CSTA: CNN-based Spatiotemporal Attention for Video Summarization
Jaewon Son, Jaehun Park, Kwangsu Kim

TL;DR
This paper introduces CSTA, a CNN-based spatiotemporal attention method for video summarization that effectively captures key moments with minimal computational cost, outperforming previous approaches.
Contribution
The paper proposes a novel CNN-based spatiotemporal attention mechanism that efficiently captures important video features without additional modules.
Findings
Achieves state-of-the-art performance on SumMe and TVSum datasets.
Requires fewer MACs compared to previous methods.
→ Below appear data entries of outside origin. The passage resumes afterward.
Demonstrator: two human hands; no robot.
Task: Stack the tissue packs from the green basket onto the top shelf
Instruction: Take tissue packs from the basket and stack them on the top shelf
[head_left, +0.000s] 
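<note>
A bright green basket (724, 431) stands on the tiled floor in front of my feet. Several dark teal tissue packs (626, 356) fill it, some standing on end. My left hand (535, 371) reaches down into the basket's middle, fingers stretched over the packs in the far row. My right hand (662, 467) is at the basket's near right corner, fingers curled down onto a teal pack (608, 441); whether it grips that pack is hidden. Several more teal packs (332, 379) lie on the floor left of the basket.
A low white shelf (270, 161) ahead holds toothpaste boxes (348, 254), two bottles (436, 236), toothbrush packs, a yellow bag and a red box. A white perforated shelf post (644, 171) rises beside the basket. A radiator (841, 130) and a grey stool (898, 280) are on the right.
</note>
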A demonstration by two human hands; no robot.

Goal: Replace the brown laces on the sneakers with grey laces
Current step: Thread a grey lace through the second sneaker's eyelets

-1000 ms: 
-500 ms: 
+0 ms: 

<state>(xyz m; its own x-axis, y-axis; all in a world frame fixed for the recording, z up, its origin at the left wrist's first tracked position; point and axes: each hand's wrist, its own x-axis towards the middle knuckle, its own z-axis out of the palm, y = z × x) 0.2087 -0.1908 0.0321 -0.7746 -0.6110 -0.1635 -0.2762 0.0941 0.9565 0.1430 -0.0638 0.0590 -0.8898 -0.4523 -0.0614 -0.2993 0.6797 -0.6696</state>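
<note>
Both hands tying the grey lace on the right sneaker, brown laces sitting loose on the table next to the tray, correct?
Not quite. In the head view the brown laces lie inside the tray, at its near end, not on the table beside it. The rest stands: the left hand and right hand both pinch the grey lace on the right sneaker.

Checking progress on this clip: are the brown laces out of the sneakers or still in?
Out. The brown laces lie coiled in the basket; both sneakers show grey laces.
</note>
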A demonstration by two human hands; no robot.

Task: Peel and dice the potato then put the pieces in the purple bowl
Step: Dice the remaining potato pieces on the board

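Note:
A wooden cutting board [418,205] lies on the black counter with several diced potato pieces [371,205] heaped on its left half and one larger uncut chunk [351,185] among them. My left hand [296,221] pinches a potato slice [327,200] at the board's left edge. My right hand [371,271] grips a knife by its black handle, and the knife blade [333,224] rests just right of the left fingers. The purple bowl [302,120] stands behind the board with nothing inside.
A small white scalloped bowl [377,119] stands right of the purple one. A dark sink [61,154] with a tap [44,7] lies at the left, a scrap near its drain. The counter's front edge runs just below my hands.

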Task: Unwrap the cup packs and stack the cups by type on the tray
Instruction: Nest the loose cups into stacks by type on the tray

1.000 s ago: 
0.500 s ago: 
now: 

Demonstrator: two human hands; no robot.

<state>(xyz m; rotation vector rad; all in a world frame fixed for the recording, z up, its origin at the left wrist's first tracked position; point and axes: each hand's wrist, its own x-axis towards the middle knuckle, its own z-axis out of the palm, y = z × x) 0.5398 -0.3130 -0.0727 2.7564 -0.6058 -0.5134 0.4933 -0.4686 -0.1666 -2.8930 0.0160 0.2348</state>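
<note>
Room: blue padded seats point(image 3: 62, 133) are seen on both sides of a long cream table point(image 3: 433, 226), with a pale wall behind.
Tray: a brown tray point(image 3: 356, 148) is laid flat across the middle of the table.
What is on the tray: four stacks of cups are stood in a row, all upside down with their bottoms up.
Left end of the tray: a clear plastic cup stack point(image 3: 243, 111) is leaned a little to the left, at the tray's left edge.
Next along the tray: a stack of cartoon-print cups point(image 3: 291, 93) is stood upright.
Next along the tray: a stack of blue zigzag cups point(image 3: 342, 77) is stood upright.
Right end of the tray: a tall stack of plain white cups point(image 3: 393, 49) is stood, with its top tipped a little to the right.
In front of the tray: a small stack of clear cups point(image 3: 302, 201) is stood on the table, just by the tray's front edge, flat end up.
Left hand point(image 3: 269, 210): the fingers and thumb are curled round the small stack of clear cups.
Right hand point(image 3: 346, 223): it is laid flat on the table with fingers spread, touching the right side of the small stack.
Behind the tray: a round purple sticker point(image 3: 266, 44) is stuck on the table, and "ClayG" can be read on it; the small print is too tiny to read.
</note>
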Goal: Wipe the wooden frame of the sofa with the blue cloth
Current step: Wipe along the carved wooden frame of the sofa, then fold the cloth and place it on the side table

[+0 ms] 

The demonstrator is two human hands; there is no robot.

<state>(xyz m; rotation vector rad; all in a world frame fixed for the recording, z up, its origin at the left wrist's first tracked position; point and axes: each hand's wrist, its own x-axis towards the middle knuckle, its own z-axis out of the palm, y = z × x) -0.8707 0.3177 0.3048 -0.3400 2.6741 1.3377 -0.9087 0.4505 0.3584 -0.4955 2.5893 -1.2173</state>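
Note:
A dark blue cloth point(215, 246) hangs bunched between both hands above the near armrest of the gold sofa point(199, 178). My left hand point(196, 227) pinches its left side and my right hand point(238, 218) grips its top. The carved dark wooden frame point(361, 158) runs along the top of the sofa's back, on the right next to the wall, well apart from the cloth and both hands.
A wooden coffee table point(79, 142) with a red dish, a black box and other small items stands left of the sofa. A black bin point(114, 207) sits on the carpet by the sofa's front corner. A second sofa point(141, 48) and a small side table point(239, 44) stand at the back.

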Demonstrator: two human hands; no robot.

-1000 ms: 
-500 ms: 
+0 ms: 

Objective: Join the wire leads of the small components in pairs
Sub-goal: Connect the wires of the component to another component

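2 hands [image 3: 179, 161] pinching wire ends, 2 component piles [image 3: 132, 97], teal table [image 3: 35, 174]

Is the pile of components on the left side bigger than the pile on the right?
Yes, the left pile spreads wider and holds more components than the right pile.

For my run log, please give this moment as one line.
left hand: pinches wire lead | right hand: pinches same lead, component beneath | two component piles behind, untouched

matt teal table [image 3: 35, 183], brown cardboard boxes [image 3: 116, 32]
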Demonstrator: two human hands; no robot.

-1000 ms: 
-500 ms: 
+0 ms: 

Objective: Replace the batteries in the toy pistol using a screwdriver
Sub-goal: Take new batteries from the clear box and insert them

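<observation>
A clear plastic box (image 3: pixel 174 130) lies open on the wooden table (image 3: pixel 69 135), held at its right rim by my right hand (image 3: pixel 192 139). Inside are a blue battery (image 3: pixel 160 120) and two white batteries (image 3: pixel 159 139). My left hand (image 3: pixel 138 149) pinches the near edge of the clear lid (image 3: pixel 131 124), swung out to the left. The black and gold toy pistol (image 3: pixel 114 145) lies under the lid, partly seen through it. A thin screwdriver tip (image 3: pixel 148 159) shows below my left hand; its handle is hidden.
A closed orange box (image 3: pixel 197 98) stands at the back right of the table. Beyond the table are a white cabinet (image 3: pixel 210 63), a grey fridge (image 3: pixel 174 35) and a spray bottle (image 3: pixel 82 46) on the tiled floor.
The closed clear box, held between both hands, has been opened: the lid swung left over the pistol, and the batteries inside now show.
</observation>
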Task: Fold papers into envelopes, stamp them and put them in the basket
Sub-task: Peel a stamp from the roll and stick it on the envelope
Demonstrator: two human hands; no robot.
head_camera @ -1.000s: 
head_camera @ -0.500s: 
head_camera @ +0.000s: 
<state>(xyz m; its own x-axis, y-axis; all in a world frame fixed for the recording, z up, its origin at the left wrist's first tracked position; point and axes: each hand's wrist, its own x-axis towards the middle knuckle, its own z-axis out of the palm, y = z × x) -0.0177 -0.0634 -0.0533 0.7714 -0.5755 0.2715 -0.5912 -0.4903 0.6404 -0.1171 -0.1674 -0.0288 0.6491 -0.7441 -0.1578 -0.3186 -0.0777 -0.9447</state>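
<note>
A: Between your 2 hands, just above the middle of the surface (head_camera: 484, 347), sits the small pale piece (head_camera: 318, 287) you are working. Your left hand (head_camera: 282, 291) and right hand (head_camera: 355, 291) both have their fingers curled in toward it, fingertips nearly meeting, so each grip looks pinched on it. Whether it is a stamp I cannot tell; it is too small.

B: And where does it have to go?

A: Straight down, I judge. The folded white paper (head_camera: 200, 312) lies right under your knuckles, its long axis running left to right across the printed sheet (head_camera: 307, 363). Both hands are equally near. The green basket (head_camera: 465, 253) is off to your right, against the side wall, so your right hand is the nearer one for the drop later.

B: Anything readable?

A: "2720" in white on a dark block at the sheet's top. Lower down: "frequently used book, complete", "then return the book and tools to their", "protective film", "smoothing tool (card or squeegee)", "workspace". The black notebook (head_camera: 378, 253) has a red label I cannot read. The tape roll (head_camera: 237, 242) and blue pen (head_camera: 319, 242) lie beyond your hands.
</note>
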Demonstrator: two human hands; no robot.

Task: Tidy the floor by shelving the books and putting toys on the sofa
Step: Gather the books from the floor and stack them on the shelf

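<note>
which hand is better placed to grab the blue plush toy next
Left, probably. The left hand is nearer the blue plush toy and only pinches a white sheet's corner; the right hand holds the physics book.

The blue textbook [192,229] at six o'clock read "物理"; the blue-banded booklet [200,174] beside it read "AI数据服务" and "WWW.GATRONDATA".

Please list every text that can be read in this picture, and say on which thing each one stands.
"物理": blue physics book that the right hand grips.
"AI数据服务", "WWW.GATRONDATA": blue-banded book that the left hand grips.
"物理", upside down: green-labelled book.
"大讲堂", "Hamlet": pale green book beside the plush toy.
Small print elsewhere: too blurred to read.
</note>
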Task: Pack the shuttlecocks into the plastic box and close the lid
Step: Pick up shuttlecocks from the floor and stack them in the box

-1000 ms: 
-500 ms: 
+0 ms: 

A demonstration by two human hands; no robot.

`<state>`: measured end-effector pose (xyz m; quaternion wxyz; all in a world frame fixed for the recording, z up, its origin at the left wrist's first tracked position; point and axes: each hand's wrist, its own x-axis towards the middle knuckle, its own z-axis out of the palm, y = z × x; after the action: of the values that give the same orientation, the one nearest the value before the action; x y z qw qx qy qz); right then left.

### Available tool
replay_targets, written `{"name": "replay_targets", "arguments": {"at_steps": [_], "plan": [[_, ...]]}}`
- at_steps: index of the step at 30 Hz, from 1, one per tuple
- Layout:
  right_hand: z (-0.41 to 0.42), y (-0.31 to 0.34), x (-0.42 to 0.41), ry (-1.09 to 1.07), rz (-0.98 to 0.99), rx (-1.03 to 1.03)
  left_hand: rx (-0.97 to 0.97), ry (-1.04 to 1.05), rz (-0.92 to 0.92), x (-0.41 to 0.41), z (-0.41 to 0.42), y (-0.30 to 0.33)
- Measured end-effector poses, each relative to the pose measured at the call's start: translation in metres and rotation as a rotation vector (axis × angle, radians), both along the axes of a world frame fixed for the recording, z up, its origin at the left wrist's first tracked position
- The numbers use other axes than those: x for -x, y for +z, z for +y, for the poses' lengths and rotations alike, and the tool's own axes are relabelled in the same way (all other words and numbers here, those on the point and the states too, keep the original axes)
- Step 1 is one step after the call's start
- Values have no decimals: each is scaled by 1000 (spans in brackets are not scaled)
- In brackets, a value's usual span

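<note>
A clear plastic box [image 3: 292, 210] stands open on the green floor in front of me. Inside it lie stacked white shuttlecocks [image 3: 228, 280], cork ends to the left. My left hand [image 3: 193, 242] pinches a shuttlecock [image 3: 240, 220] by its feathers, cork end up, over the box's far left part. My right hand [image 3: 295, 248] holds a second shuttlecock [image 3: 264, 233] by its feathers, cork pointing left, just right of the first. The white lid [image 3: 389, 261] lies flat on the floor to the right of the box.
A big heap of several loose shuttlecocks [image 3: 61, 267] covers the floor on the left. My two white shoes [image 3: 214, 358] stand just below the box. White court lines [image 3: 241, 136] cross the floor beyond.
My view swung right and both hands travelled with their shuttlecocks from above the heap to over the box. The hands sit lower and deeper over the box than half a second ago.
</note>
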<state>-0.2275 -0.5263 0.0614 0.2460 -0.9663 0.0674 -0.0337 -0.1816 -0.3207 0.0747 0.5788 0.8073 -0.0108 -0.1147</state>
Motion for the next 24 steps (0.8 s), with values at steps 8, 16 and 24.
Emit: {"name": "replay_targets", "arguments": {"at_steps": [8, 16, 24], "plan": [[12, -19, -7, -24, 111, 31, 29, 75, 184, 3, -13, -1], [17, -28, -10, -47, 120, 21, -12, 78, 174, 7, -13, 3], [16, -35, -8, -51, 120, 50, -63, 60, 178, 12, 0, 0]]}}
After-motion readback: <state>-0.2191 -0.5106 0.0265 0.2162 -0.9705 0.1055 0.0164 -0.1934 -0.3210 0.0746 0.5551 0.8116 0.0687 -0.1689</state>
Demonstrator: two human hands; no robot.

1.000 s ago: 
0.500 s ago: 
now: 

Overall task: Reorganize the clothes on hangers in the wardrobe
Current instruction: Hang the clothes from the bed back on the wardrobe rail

Demonstrates effectiveness of CNN-based attention in video summarization.
Abstract
Video summarization aims to generate a concise representation of a video, capturing its essential content and key moments while reducing its overall length. Although several methods employ attention mechanisms to handle long-term dependencies, they often fail to capture the visual significance inherent in frames. To address this limitation, we propose a CNN-based SpatioTemporal Attention (CSTA) method that stacks each feature of frames from a single video to form image-like frame representations and applies 2D CNN to these frame features. Our methodology relies on CNN to comprehend the inter and intra-frame relations and to find crucial attributes in videos by exploiting its ability to learn absolute positions within images. In contrast to previous work compromising efficiency by designing additional modules to focus on spatial importance, CSTA requires minimal computational overhead as…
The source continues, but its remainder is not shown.